The cerebellum coordinates motor activity by comparing the intended action with the performance (de Lahunta and Glass, 2009). It receives information from spinal pathways and from the cerebral cortex. The output of the cerebellum is to the brain stem and cortex. There are no direct cerebellar pathways to the spinal cord, and paresis is not seen with cerebellar lesions. Cerebellar ataxia has distinctive manifestations that are usually symmetric. Dysmetria is a disorder of the range of movements. They may be too long (hypermetria) or too short (hypometria). Clinically, hypermetria is easily recognized, since it causes a “goose-stepping” gait. Tremor, small oscillatory movements of the part, is common in cerebellar disease. Typically it is an intention tremor, one that becomes worse as the animal starts a movement and then it subsides at rest. Cerebellar disease usually causes dysmetria or tremor of the head, which can distinguish it from spinal tract disease that may also result in ataxia. Nystagmus in cerebellar disease is usually a fine tremor of the eyes, especially as the animal shifts its gaze. Jerk nystagmus, with a fast and slow component as seen in vestibular disease, may be seen with lesions involving the flocculonodular lobes, which are intimately related to the vestibular system. Generalized cerebellar disease may also result in a deficit in the menace reaction, although vision and the palpebral reflex will remain normal (Holliday 1980).

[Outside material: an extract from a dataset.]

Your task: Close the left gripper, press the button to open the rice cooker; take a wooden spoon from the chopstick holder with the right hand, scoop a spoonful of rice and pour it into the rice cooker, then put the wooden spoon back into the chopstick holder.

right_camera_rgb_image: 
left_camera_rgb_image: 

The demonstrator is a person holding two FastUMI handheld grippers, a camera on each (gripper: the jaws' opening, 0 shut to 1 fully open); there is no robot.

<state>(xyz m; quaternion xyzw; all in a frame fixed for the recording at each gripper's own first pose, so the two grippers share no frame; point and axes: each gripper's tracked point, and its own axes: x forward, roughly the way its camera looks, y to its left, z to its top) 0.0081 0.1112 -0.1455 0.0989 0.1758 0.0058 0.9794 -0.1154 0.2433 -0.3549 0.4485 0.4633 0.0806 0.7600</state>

The vestibular system detects the position and movement of the head and trunk, providing the nervous system with information necessary to maintain normal posture. Ataxia associated with vestibular disease is usually asymmetric, with falling or rolling to one side. Head tilt and nystagmus are commonly seen in vestibular disease (see Chapter 43). The distinguishing characteristics of these three syndromes are listed in Table 42-1.